• [Work to complete]
Reproduction of part of the material below, pictures omitted: copy exactly, and only, the lines starting with the one with "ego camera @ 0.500" and going on through the one with "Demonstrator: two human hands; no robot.".
:: Exercise input
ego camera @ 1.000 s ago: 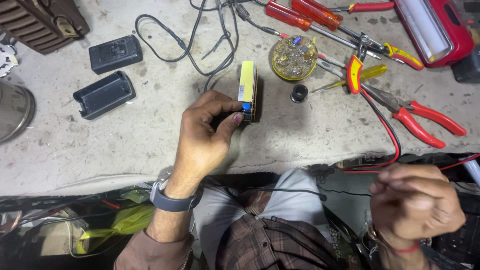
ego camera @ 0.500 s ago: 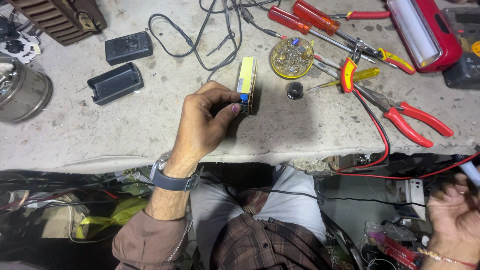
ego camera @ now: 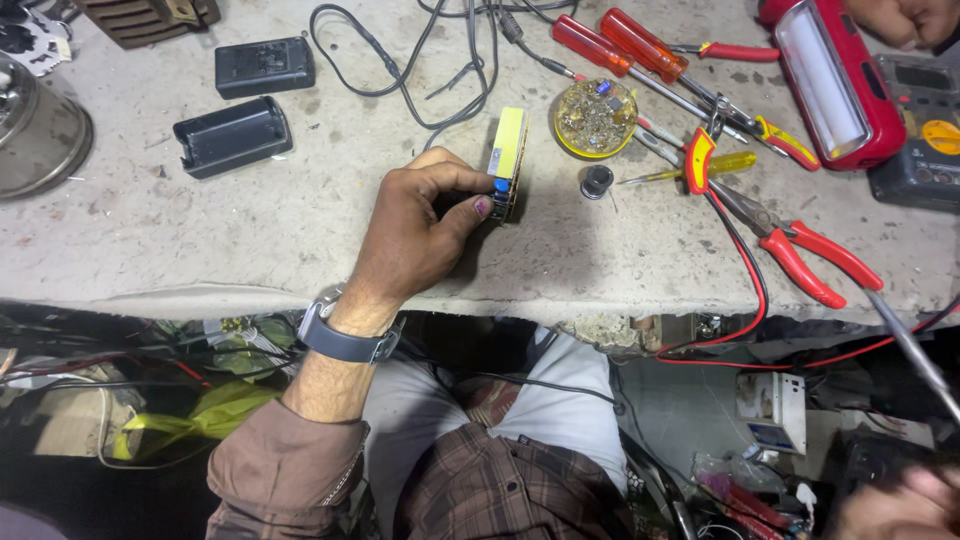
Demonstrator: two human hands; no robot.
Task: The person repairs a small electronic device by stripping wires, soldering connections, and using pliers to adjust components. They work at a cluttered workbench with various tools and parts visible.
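small yellow circuit module (ego camera: pixel 508 160) stood on edge mid-bench, pinched by left hand (ego camera: pixel 420 225), fingers closed round its lower end. right hand (ego camera: pixel 900 505) low at frame corner, blurred; grip can't be told, thin metal rod (ego camera: pixel 905 345) slanting up from it. risk judged: module is thin, rigid, narrow-edged, so it could tip or slip if pinch loosens. bench concrete (ego camera: pixel 150 250) rough, chipped. red-handled pliers (ego camera: pixel 800 255), round solder tin (ego camera: pixel 595 118) lie nr.

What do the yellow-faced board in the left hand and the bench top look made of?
Board: looks like a circuit board, glossy yellow face and small parts on its edge, pinched by the left hand. Bench top: probably bare concrete, matte grey, stained, chipped along the front edge.
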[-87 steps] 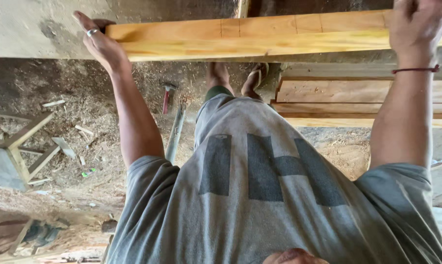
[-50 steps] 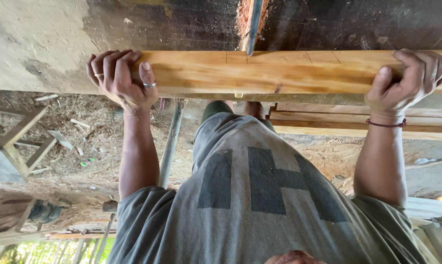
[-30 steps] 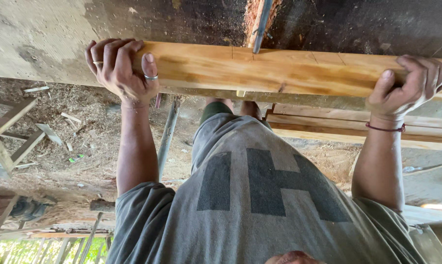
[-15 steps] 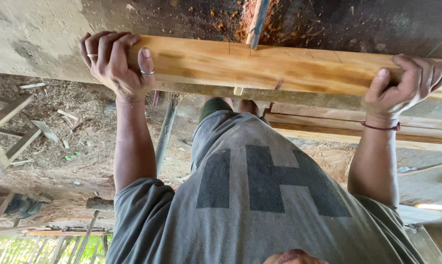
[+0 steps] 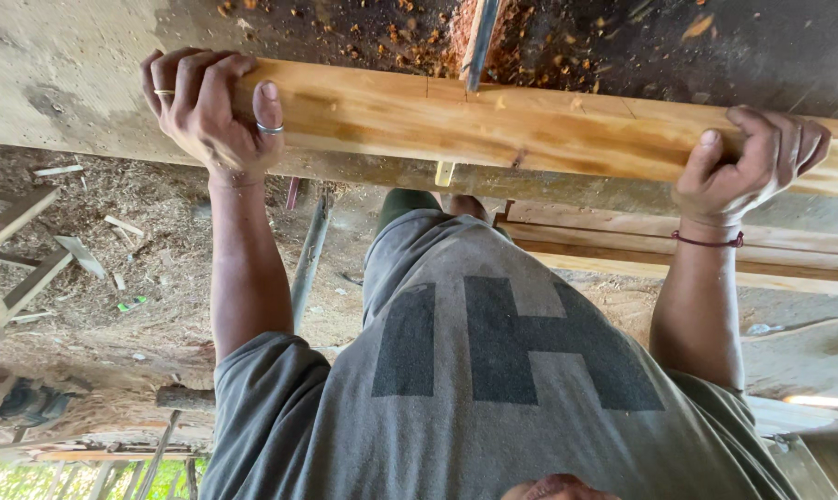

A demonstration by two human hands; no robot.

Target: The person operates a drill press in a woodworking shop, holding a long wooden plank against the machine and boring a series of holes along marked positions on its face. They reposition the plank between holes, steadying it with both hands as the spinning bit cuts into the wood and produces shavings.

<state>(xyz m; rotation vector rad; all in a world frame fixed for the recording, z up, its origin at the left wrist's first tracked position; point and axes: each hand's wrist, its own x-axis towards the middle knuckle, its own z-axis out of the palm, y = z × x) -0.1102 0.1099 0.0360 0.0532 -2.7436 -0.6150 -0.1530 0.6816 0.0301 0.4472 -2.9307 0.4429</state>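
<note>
both hands on plank at saw blade
your left hand [image 5: 211,111] and right hand [image 5: 748,167] have fingers wrapped tight round the plank [image 5: 493,125] on the worktop [image 5: 58,83]; the blade [image 5: 479,42] meets its far edge, cut barely begun.

We have the plank [image 5: 530,130] lying crosswise before us on the bench top [image 5: 67,83], with our left hand [image 5: 211,111] at its left end and our right hand [image 5: 748,167] at its right end. A blade [image 5: 479,42] stands behind the plank, near its middle, with sawdust [image 5: 419,37] around it. More boards [image 5: 678,245] lie stacked below the plank, to the right. Left of us, scraps [image 5: 76,255] lie on the ground.
</note>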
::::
• [Result of this exercise]
ego camera @ 0.500 s ago: 
ego camera @ now: 
Demonstrator: two human hands; no robot.

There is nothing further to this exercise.